The Preprocessor project is a flexible and modular application for preprocessing time series data. It supports dynamic loading of plugins for various preprocessing tasks such as normalization, unbiasing, trimming, and feature selection. Each plugin can save and load its parameters for consistent preprocessing across different datasets.
To install and set up the Preprocessor application, follow these steps:
-
Clone the Repository:
git clone https://github.com/harveybc/preprocessor.git cd preprocessor
-
Create and Activate a Virtual Environment:
-
Using
venv
(Python 3.3+):python -m venv env source env/bin/activate # On Windows use `env\Scripts\activate`
-
Using
conda
:conda create --name preprocessor_env python=3.9 conda activate preprocessor_env
-
-
Install Dependencies:
pip install --upgrade pip pip install -r requirements.txt
-
Build the Package:
python -m build
-
Install the Package:
pip install .
-
Run the Preprocessor:
- On Windows, run the following command to verify installation (it uses all default values, use preprocessor.bat --help, for complete command line arguments description):
preprocessor.bat
- On Linux, run:
sh preprocessor.sh
- On Windows, run the following command to verify installation (it uses all default values, use preprocessor.bat --help, for complete command line arguments description):
-
Run Tests (Optional, requires external repo): For pasing remote tests, requires an instance of harveybc/data-logger
-
On Windows, run the following command to run the tests:
set_env.bat pytest
-
On Linux, run:
sh ./set_env.sh pytest
-
-
Generate Documentation (Optional):
- Run the following command to generate code documentation in HTML format in the docs directory:
pdoc --html -o docs app
- Run the following command to generate code documentation in HTML format in the docs directory:
This command should display the help message for the Preprocessor application, confirming that the installation was successful.

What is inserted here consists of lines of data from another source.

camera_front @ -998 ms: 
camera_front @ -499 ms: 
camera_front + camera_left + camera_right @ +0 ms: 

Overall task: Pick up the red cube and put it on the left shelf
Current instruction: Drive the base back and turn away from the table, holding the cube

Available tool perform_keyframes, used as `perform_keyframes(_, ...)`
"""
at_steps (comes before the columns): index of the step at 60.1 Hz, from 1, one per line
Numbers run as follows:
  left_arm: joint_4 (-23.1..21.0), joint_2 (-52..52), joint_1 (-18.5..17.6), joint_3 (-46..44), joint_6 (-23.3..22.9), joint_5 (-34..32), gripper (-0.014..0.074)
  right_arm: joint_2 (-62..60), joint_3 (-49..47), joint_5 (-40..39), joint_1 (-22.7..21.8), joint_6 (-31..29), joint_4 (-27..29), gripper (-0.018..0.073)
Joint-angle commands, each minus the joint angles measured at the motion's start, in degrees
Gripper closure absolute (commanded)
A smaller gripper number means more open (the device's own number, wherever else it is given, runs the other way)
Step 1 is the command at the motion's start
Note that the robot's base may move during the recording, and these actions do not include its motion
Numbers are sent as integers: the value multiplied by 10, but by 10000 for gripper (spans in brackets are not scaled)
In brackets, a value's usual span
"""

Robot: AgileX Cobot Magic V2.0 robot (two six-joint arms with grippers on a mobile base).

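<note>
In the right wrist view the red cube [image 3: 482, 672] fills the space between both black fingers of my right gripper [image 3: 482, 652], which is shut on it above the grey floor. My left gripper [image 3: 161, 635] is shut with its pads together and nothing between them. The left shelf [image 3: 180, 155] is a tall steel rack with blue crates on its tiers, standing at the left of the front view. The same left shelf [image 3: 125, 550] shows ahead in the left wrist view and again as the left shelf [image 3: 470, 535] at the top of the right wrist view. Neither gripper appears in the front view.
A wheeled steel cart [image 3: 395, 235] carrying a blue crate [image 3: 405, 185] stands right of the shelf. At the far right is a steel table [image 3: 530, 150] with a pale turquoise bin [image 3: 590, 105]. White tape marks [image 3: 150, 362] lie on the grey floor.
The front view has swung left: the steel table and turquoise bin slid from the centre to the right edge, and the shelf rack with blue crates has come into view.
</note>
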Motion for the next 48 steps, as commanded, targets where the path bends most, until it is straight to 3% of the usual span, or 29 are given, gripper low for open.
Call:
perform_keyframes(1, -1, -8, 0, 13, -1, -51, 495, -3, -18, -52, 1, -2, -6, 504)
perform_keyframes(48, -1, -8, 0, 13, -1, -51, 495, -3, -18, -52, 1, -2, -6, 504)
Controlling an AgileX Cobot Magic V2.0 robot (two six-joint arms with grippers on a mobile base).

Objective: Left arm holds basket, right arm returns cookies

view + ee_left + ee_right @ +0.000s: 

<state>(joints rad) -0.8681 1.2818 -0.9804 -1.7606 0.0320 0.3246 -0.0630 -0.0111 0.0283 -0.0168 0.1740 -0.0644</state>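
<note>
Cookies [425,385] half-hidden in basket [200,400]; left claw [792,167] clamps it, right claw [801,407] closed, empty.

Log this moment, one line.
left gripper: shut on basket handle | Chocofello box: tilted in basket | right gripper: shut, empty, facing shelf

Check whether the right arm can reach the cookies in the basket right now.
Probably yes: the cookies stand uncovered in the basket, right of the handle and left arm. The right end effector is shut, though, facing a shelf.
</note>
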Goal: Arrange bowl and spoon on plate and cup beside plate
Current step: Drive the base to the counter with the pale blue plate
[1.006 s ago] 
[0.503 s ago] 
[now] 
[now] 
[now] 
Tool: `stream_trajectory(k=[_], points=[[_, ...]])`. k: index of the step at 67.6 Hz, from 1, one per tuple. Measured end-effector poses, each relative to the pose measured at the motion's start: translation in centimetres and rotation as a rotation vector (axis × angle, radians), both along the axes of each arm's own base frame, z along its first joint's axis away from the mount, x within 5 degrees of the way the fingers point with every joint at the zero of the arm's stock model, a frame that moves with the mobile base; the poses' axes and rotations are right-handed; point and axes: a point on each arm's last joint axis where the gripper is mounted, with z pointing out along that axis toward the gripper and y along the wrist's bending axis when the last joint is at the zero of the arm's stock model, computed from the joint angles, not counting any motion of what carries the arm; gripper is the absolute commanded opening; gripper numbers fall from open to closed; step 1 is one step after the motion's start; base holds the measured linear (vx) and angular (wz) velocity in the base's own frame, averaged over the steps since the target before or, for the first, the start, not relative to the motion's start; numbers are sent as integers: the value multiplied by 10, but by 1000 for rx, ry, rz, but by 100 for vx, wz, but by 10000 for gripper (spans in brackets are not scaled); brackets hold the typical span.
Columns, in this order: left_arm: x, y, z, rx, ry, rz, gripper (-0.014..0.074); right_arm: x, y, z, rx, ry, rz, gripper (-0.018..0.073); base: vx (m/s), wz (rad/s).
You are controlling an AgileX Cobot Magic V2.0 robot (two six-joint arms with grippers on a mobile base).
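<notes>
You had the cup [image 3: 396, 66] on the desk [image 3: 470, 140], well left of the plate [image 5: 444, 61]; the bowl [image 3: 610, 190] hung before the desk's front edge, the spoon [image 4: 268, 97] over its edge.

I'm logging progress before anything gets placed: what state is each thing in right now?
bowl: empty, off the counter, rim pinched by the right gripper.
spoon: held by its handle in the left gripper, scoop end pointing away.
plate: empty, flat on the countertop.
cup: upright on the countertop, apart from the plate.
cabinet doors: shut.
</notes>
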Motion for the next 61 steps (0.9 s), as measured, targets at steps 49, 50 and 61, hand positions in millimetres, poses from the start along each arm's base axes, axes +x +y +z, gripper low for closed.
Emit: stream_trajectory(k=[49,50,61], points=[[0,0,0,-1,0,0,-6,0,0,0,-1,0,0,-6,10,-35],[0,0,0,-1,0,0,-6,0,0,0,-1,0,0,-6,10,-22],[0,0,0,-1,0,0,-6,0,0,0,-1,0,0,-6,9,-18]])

You can use the Preprocessor application from the command line with various plugins. Below are some examples:
preprocessor.bat
Use the -h or --help parameter to get help on the parameters.
preprocessor/
│
├── app/ # Main application package
│ ├── __init__.py # Initializes the Python package
│ ├── main.py # Entry point for the application
│ ├── config.py # Configuration settings for the app
│ ├── cli.py # Command line interface handling
│ ├── data_handler.py # Module to handle data loading
│ ├── default_plugin.py # Default plugin (normalizer)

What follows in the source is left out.